Dzięki temu dostawcy mogą regularnie oceniać, czy systemy AI spełniają wymagania określone w przepisach. W niektórych przypadkach monitorowanie obejmuje także analizę interakcji z innymi systemami AI. 

• System monitorowania powinien być dostosowany do charakteru technologii i związanego z nią ryzyka. Opiera się on na planie, który jest częścią dokumentacji technicznej wymaganej przez AI Act. Ponadto Komisja ma  przyjąć akt wykonawczy zawierający szczegółowe przepisy określające wzór planu monitorowania oraz wykaz elementów, które należy w nim zawrzeć. 

Dostawcy systemów AI wysokiego ryzyka wprowadzonych do obrotu na rynku UE mają też obowiązek zgłaszania wszelkich poważnych incydentów organom nadzoru rynku w państwie członkowskim, w którym miał miejsce incydent. 

Zgodnie z AI Act dostawcy systemów AI nieobarczonych wysokim ryzykiem mogą poświadczać ich bezpieczeństwo dzięki własnym, dobrowolnym kodeksom postępowania lub poprzez stosowanie kodeksów opracowanych przez reprezentujące ich organizacje. Takie kodeksy w całości lub w części mogą odzwierciedlać wymogi, które AI Act przewiduje względem systemów wysokiego ryzyka. 

Dobrowolne kodeksy postępowania mogą być tworzone również przez podmioty stosujące AI, które nie są ich dostawcami.

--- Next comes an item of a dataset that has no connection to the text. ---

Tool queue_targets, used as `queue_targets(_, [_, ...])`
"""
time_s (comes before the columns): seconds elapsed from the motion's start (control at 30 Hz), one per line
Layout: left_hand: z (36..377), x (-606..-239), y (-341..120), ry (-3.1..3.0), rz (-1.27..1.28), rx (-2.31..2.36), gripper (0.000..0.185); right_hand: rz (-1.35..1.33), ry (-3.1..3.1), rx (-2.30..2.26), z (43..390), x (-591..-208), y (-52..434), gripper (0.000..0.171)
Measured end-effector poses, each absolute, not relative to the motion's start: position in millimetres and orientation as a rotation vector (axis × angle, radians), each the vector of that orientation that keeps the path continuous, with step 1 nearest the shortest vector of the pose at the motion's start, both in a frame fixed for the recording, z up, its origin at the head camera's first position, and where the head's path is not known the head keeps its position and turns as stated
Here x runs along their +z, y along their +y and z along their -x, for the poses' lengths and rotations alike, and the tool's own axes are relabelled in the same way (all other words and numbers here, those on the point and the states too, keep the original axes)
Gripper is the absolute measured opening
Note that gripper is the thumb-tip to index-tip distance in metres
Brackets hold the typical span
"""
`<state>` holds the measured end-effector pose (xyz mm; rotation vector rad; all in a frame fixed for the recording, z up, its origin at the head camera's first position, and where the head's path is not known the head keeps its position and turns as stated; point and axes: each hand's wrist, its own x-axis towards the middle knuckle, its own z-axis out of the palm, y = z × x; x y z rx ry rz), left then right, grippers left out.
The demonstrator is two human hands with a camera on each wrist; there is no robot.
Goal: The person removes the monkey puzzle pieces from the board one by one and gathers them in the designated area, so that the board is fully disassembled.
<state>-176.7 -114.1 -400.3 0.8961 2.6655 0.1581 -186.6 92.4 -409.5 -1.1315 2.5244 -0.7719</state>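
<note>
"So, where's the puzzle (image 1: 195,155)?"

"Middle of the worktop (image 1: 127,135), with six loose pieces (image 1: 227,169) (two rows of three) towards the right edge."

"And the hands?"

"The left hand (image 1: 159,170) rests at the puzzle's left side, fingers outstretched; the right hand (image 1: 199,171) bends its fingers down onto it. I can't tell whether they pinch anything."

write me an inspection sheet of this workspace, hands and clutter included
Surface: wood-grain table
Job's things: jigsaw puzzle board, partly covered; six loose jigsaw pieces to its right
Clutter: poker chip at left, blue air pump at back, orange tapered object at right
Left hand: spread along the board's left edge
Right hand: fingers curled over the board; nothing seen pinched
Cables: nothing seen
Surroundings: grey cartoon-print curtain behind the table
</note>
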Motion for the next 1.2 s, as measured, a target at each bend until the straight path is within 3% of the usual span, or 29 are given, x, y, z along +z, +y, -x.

Takie kodeksy powinny zawierać w szczególności: wytyczne etyczne UE dla godnej zaufania AI, ocenę i minimalizację wpływu AI na środowisko, promocję kompetencji AI, wspieranie inkluzywności i różnorodności w projektowaniu AI oraz ocenę i zapobieganie negatywnemu oddziaływaniu na osoby lub grupy szczególnie wrażliwe. 

Właściwe organy mają wspierać tworzenie kodeksów i zachęcać do ich przyjmowania, szczególnie przez organizacje reprezentujące dostawców systemów AI i podmioty je stosujące. 

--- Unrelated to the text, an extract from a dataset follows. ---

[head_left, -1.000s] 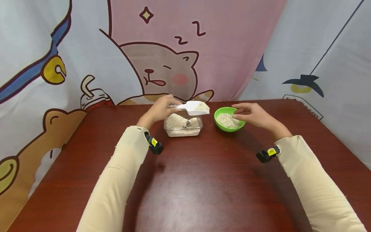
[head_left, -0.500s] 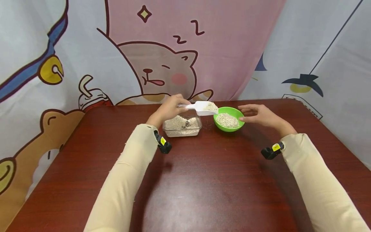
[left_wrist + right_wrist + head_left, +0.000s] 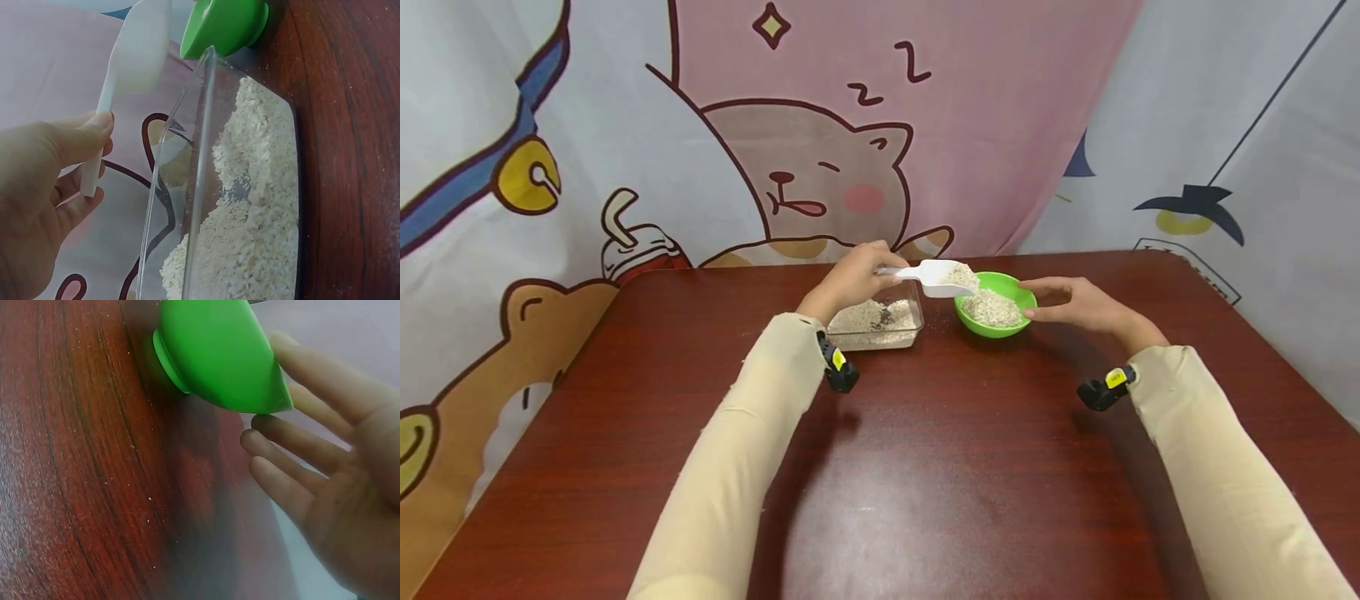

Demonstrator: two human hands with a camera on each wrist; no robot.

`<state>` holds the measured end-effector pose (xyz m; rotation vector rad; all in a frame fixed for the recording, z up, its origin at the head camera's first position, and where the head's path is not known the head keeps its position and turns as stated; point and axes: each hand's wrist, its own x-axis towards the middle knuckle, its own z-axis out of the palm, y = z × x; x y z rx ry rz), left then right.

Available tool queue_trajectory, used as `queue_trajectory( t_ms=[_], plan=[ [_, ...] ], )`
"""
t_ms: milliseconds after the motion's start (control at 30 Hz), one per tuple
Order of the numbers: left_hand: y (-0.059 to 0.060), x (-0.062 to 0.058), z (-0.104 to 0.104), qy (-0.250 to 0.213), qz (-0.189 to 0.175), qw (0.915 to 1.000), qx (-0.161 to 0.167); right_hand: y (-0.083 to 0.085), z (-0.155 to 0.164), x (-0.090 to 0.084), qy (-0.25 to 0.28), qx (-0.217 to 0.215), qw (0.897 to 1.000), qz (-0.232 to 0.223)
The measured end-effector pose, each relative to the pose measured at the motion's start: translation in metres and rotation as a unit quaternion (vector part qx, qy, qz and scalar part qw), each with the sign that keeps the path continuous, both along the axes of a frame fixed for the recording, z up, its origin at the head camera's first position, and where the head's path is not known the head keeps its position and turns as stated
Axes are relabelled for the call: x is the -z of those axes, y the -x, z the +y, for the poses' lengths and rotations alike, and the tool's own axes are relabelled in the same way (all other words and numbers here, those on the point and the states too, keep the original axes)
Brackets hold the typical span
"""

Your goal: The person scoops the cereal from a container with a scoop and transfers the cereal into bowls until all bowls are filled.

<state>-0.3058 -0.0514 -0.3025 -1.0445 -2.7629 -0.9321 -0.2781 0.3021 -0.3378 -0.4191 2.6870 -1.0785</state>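
Note:
My left hand (image 3: 857,275) grips the handle of a white scoop (image 3: 934,277), thumb on top and fingers curled beneath. Pale oat flakes (image 3: 962,277) lie in the scoop, whose lip overlaps the left rim of a green bowl (image 3: 997,332). The bowl holds a heap of the same flakes. At its right side is my right hand (image 3: 1078,305), thumb tip at the rim and fingers fairly straight, as the right wrist view shows. A clear rectangular container (image 3: 206,125) with more flakes stands under my left hand, its bottom partly bared in the middle.
All of this stands on a dark red wooden table (image 3: 925,467), near its back edge. A few crumbs are scattered between container and bowl. Behind the table hangs a curtain (image 3: 1000,125) printed with cartoon animals.
My left hand has carried the loaded scoop rightward from above the container to the bowl's left rim. My right hand has shifted from over the bowl to its right side.

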Motion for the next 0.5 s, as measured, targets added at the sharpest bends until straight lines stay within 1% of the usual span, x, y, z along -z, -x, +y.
queue_trajectory(
  t_ms=[167, 333, 500],
  plan=[
    [0.003, 0.001, 0.005, 0.014, 0.022, 0.9996, 0.009, -0.002, -0.001, -0.001, 0.012, 0.004, 1.0, -0.002],
    [0.004, -0.003, 0.008, 0.06, 0.056, 0.9965, 0.013, -0.002, -0.002, -0.001, 0.016, 0.007, 1.0, -0.002],
    [0.005, -0.01, 0.012, 0.114, 0.073, 0.9907, 0.008, -0.002, -0.003, 0.0, 0.022, 0.011, 1.0, -0.009]
  ],
)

Pomoc przy wdrożeniu AI Act mają również stanowić wytyczne dotyczące praktycznego wdrażania nowych przepisów opracowane przez Komisję. Wytyczne te będą wyjaśniać sposób realizacji poszczególnych obowiązków i wymogów, np. obowiązków w zakresie przejrzystości (patrz: pytanie 13). 

Rozporządzenia przewiduje szereg administracyjnych kar pieniężnych za niedostosowanie się do nowych przepisów:  

• Naruszenie zakazu praktyk w zakresie AI – do 35 000 000 EUR lub (w przypadku przedsiębiorstwa) 7% całkowitego rocznego światowego obrotu z poprzedniego roku obrotowego (karą jest wyższa wartość spośród tych dwóch kwot; w przypadku MŚP i start-upów – karą jest wartość niższa). 
• Niezgodność systemu AI z obowiązkami dostawców, upoważnionych przedstawicieli, importerów, dystrybutorów, podmiotów stosujących AI (np. brak nadzoru wykwalifikowanego człowieka, brak kontroli nad inputem, wymogami i obowiązkami jednostek notyfikowanych, obowiązkami dostawców i użytkowników w zakresie przejrzystości – do 15 000 000 EUR lub (w przypadku przedsiębiorstwa) 3% całkowitego rocznego światowego obrotu z poprzedniego roku obrotowego (karą jest wyższa wartość spośród tych dwóch kwot; w przypadku MŚP i start-upów – karą jest wartość niższa). 
• Przekazywanie nieprawidłowych, niekompletnych lub wprowadzających w błąd informacji jednostkom notyfikowanym lub właściwym organom krajowym w odpowiedzi na ich wezwanie – do 7 500 000 EUR lub (w przypadku przedsiębiorstwa) 1% całkowitego rocznego światowego obrotu z poprzedniego roku obrotowego (karą jest wyższa wartość spośród tych dwóch kwot; w przypadku MŚP i start-upów – karą jest wartość niższa). 
• Celowe lub w wyniku zaniedbania naruszenie AI Act przez dostawcę modelu AI ogólnego przeznaczenia – do 15 000 000 EUR lub 3% całkowitego rocznego światowego obrotu z poprzedniego roku obrotowego (karą jest zawsze wyższa wartość spośród tych dwóch kwot – niezależnie od tego, czy podmiot jest MŚP lub start-upem). 

AI Act przewiduje także administracyjne kary pieniężne nakładane przez EIOD (Europejski Inspektor Danych Osobowych) na instytucje, organy i jednostki organizacyjne UE.  

Kary to nie jedyny sposób na zapewnienie egzekwowania AI Act. Rozporządzenie przewiduje, że odpowiednie organy będą posiadały także innego rodzaju uprawnienia (np. uzyskanie dostępu do kodu źródłowego systemu AI wysokiego ryzyka), w tym te o charakterze sankcji (np. wycofanie z rynku systemu AI wysokiego ryzyka). 

Nie. Jako unijne rozporządzenie AI Act jest wiążące w całości i bezpośrednio stosowane w państwach członkowskich bez potrzeby odrębnej implementacji.